Do you find it hard to go into a show with an open mind?
Stephanie - I don’t think so. I try to consider each show on its own terms; the main criteria is whether it makes me (and the rest of the audience) laugh, but I do also look at how it does that. The only thing that is sometimes difficult is if I’ve seen an act before and not liked their show, to go to their new show the following year without preconceptions. Sometimes people can really turn things around from one year to the next, but there is always the worry that it’s going to be more of the same. Also I think every critic brings their own sensibilities to their writing, and that does affect your taste. I’m a woman, and a liberal, so there are certain subjects I struggle to laugh at – male comics making rape jokes, as an obvious one.
Julian - No, not at all. I go into every show wanting to like it and be entertained.

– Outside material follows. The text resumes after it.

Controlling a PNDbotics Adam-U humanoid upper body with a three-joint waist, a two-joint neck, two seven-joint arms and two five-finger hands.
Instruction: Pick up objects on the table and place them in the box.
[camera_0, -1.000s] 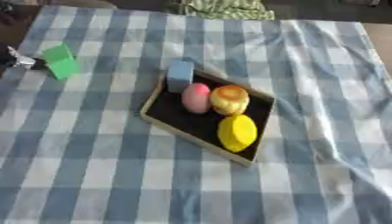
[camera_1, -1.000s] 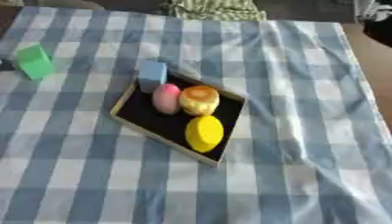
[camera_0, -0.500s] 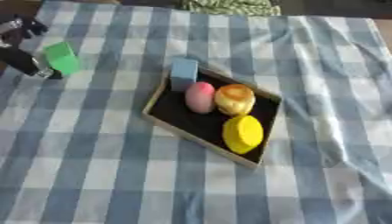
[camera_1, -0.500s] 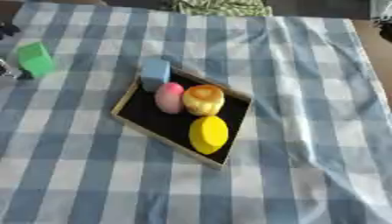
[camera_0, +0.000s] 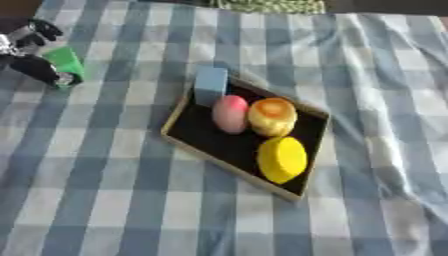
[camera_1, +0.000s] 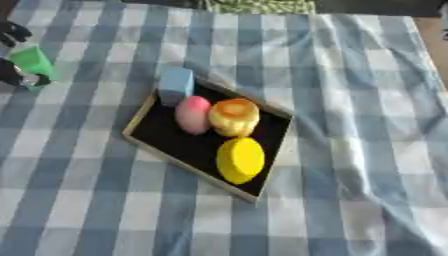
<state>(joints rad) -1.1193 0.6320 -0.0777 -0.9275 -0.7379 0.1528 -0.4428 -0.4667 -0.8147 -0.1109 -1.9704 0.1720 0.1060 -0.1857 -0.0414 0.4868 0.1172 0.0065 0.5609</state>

Why wouldn’t I? I could be seeing as many as 80-100.
Have you ever been confronted or abused by a comic at the fringe for a review?
Stephanie – Not really. I don’t tend to write bad reviews at the Fringe, because it seems more valuable to me to use the little space I have to flag up shows I want people to see. But I did once write a diary piece where I mentioned a show that all the critics I knew disliked; I didn’t mention the performer’s name or even gender, but the person recognized themselves and later sent me a long, angry letter telling me how they’d almost given up stand up because of it. I felt a bit bad about that, but this person then made it a mission to get me to like their work; for the next year, they obsessively sent me CDs, invited me to gigs, emailed me constantly and turned me into a kind of enigmatic love-hate figure on their blog. They later went into journalism, so…
Julian - Never abused in person. Someone once sent me an email that read, “you’re a cock” because I didn’t like show that they had curated. I’ve had a conversation with a comedian about frames of reference/comparative elements. But since they were talking about their own show it was never going to be the most objective chat.
Why are critics important?
Stephanie – I try to see this from both sides. I’m a novelist, and when I read a review of one of my books by someone who has clearly read it and considered it thoughtfully, I do take on board any criticisms they make. So from the point of view of an artist, I think good critics are important because they can point out flaws we might not be aware of and ways to improve. We all want our work to be better each time. From a reader’s point of view, I think criticism is valuable because there’s just so much out there. And of course good criticism can get debates going because everyone will have a different view – I’m always happy if my columns get people talking about comedy, even if it’s because they violently disagree with me.
Julian - For the reasons above, but also they help to capture the essence of a movement or an era and make sense of the influences that stand ups are under rather than performers working in a perceived vacuum.
Stephanie Merrit is a journalist and critic for the Observer and Julian Hall is a writer and critic for the Independent.